Ukraine's greatest successes in its war with Russia have come after it has degraded the Russians' logistics capabilities and then attacked its forces with armor and infantry. 

That appears to be what is going on now, especially as the Russian military is still coming to grips with the Wagner mutiny and its aftermath. JL 

Phillips O'Brien reports in his substack:

The Ukrainians have had some of their greatest successes when they concentrated on logistics attacks. From stopping the Russian drive on Kyiv to forcing Russian troops to withdraw from the west bank of the Dnipro in Kherson, Ukrainian logistics attacks have been a harbinger of success. The Ukrainians counteroffensive has ramped up its attritional phase by making the destruction of Russian logistics one of its main goals for the time being, (an) aggressive attrition of Russian fighting capabilities. Ukraine has shown the ability to adjust to what they encountered on the battlefield, (so) is now methodically weakening Russian logistics, giving itself the best chance for major gains this summer.

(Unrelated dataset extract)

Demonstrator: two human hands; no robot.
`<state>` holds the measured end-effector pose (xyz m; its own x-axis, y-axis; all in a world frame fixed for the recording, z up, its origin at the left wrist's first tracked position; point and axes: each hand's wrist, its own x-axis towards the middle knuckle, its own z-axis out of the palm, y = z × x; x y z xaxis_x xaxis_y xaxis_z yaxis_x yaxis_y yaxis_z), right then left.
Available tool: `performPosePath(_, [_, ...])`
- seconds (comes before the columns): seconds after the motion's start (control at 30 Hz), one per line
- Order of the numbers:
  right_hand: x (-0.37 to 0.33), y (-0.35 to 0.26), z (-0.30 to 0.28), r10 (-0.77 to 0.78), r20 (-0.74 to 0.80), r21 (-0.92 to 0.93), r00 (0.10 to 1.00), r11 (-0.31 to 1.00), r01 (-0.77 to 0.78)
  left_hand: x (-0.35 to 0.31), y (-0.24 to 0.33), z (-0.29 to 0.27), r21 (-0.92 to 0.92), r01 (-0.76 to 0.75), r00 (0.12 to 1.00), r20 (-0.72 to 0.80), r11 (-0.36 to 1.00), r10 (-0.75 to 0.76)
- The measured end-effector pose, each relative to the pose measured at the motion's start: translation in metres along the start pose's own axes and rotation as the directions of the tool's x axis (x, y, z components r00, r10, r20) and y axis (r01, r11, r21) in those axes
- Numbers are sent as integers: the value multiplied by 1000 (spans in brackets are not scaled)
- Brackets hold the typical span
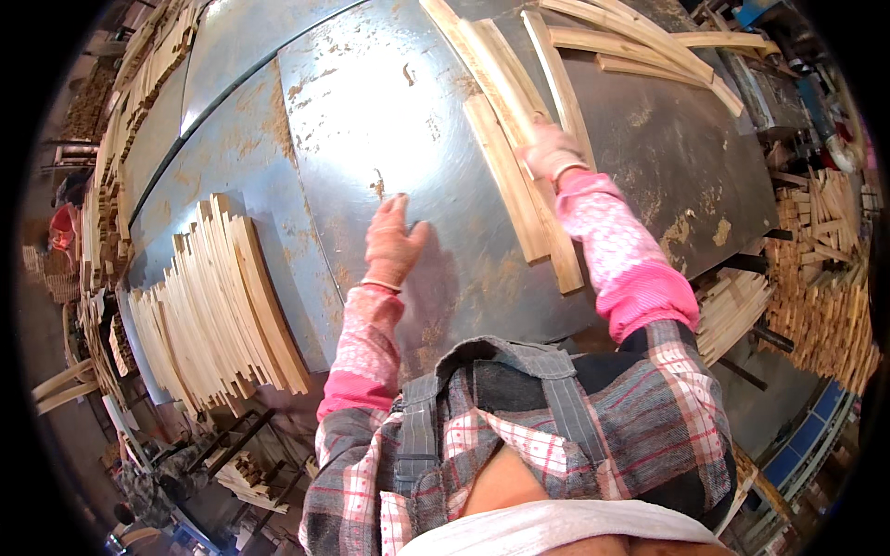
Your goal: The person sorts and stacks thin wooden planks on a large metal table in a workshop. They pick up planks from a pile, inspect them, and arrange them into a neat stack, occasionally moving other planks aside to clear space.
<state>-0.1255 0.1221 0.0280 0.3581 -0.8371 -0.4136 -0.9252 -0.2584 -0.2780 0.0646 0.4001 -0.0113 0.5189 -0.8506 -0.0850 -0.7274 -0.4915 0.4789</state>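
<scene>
My right hand (553, 150) is closed over a long pale wooden strip (510, 88), its fingers slightly blurred at the strip's edge. A shorter, wider wooden piece (505, 181) lies along the left side of that strip, and another wooden strip (559, 83) slants away just right of the hand. My left hand (394, 243) hovers over or rests on the grey metal tabletop (362, 185), which I cannot tell; its fingers are apart and hold nothing. Pink patterned sleeve covers reach down to both wrists.
A row of wooden strips (209, 306) lies side by side at the table's left. More loose strips (640, 42) cross each other at the far right. Stacked wood (825, 269) stands beyond the right edge, and a long stack (139, 102) lines the far left. Sawdust spots the metal.
</scene>
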Motion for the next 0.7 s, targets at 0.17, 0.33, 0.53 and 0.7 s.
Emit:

So what the heck happened in Russia? In some ways the true motivation for the mutiny of Yevgeny Prigozhin’s Wagner force is and will remain difficult to unravel (and it might be said that Prigozhin himself had multiple motivations, which is why when faced with the prospect of catastrophic success he lost his nerve.) Certainly it was a sign of great instability and weakness as the heart of the Russian state or as the Ukrainians said below—an example of the Kremlin snake eating its own tail.

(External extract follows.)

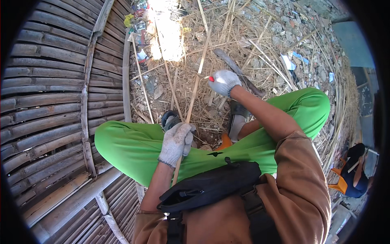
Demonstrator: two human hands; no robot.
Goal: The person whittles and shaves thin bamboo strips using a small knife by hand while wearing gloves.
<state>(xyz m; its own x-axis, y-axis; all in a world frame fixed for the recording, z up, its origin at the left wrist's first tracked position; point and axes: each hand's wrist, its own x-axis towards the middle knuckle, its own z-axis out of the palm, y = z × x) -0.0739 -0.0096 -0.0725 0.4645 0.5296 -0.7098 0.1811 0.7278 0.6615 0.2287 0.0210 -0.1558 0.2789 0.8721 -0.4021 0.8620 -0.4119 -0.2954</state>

It might be best to start with what we do know and then try and then look at the important unknowns to try and understand what this was.

What do we know? We know that on June 24 Prigozhin claimed that the Russian military launched an attack on a Wagner military base (this looks very much like a pretext) and killed Wagner troops and in reply he had no alternative but to take up arms against the military high command (Shoigu and Gerasimov). This was not said to be a coup against Putin, but an attempt by Wagner to defend itself against the military. Indeed, in retrospect this seems more like a mutiny by an armed part of the Russian state to try and make it power known. It was probably not a deliberate attempt to overthrow the state (though it could have gone down that road as the mutiny was very effective). So for now I prefer the phrase mutiny over coup.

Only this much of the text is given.